The price of a land is often determined by demand and supply, a simple economic theory. The demand is controlled by the quality of the land, such as transportation, view, size and distance to locally unwanted land use (Lau, Giridharan, & Ganesan, 2005). The land with better accessibility with good scenery can be sold with good price as every developer wants to develop it to build houses to make profit. The demand is great but the supply of these kind of good quality land is limited it will push up the price. Vice versa, land which is remote and close to locally unwanted land use will sell at a lower price as people are not willing to stay there.
Although physical factors would affect the high and low of the land price, human factors cannot be ignored. Since the British government, it has adopted a 'high land-premium policy'. The objective of this policy is to sell more land in a higher price when the economy is good, to ensure higher economic benefit, rather than sell it to meet population growth. It guarantees the government revenue so that it can provide education, health care service, housing and other services to the public. The people in Hong Kong generally welcome to this policy (Chen, 2010). After the reunification with China, the government of HKSAR continue to adopt this policy as a major source of the government's revenue.
After the economic recession in 2002, the Hong Kong Government had stopped selling the government land to the developers, in order to stabilize the economy until the mid of 2004. However, without the land supply from the land sell of the Hong Kong government, the land developers have limited land to build houses (Wang, 2004). Even though the government has resumed land selling since 2004, the supply of land cannot meet the demand of the developers. The land price and also the flat price in Hong Kong (which two of them have a close relationship) start to grow up steadily since then.
Figure 1 Land sold at HK$1.63b for the site at 3 and 5 Ede Road (Source: HK Gov. News)
In late 2008, an 'economic tsunami' swiped across the world. The US government has adopted 'Quantitative Easing Monetary Policy' (which colloquially means printing more bank notes) to save the economy from collapsing. The policy has a great effect to world economy. A huge amount of 'Hot Money' in the world is created for speculators to invest (Wong, 2010). Some of the 'Hot Money' is invested into the property market in Asia. In China, the land price and flat price has been boost up significantly by the speculators in these two years.

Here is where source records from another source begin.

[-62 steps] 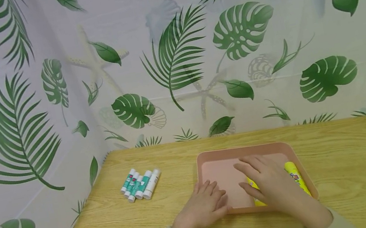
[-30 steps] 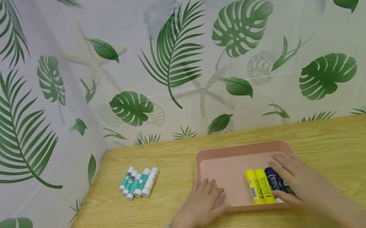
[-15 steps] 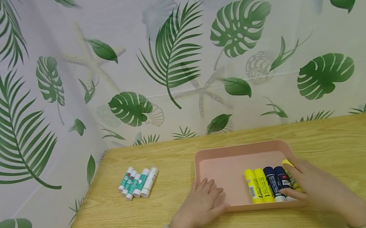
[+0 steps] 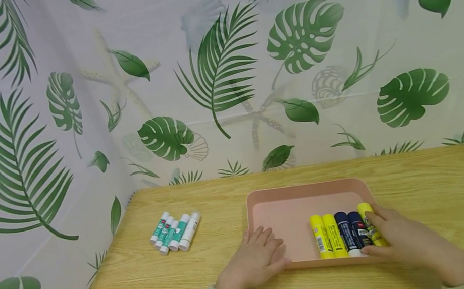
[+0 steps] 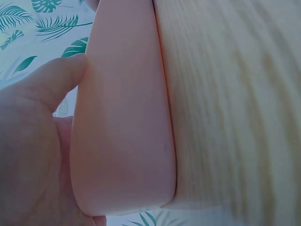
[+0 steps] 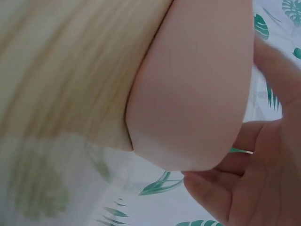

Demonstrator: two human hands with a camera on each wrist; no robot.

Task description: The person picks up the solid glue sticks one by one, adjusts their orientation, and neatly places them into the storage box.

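Note:
A pink tray [image 4: 286, 207] holds a row of glue sticks at its right end: yellow ones [image 4: 321, 237] on the left, navy ones [image 4: 346, 232] in the middle and one yellow glue stick [image 4: 365, 214] at the far right. My left hand [image 4: 253, 261] lies over the tray's front left corner, fingers spread and thumb along the front rim. At the front right corner, my right hand [image 4: 404, 238] reaches over the rim. Its fingertips are at the rightmost yellow stick, partly covering it, while its thumb lies at the front rim near the navy stick's end.
Several teal-and-white glue sticks [image 4: 171, 236] and a white one [image 4: 189, 232] lie side by side on the wooden table [image 4: 168, 288], left of the tray. A leaf-patterned cloth [image 4: 247, 70] hangs behind the table and along its left side.
My right hand has moved right from over the tray, uncovering the navy sticks and the rightmost yellow one, which now lies lined up beside them. My left hand stays at its corner.

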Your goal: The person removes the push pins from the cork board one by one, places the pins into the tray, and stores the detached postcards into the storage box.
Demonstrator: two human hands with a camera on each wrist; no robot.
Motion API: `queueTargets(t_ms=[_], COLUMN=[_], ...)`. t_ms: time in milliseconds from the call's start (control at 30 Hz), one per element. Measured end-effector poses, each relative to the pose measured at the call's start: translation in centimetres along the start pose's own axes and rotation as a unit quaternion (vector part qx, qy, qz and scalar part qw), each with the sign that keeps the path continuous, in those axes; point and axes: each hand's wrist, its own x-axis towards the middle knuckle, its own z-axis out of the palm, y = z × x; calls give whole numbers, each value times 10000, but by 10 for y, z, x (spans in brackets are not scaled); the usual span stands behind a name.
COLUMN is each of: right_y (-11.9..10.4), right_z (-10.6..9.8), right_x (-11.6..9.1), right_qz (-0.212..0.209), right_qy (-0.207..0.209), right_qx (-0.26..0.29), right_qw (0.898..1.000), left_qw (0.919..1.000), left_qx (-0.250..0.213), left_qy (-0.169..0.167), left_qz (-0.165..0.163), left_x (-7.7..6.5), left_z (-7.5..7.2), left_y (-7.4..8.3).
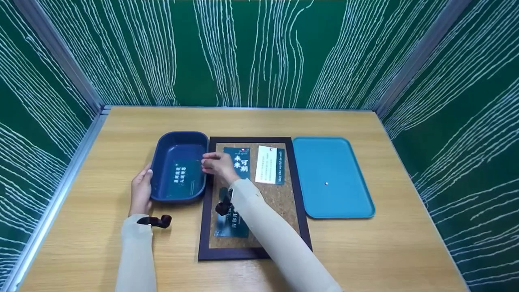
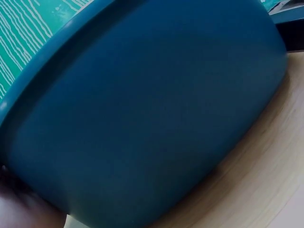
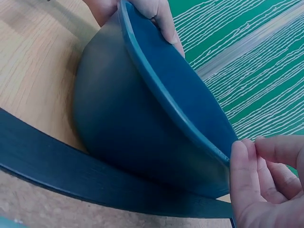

In Hong Kong, the site at 3 and 5 Ede Road were sold at nearly HK$18,000 per square foot (around HK$580,500 per square metre) in October 2010, which breaks the price record in Kowloon residential market (Liu, 2010).
With such a high price, it is questionable whether the land deserves the price or just because of speculation. This is the main reason to make me interested to have a research in relating this topic.
This research aims at finding out physical factors and human factors, which one has higher weighting in affecting the land price in Hong Kong by using GIS-approach. The first part of the research would evaluate how the physical factors and human factors affecting the land price.
The second part would find out how the land price is manipulated by the physical and human factors. In addition, the research is going to analyse the reasons behind why the physical factors or human factors has a higher weighting (greater influence). The research is going to include some case studies of land auctions in Hong Kong in recent years as examples, to explain the relationship between land price and the factors. It is essential to understand the factors because they have played a significant role in formulating the land price.
The third part, which is the final part of the research, is going to have an extended discussion on the effects of 'high land-premium policy' to the society of Hong Kong. The government has adopted 'high land-premium policy' since the British Government, as mentioned before, in order to sell the land at a higher price to support large government expenditure. This policy indeed helps the government to have more money to provide benefits to the society, but every coin has two sides, negative effects cannot be ignored. This research is going to find out the disadvantages of this policy as well.
Research questions and Assumptions
The core of the research question is whether the high land price in recent year deserves the price (physical factors) or just because of speculation (human factors). The research question will be divided into the following parts for detail discussion. The following questions follow a question word.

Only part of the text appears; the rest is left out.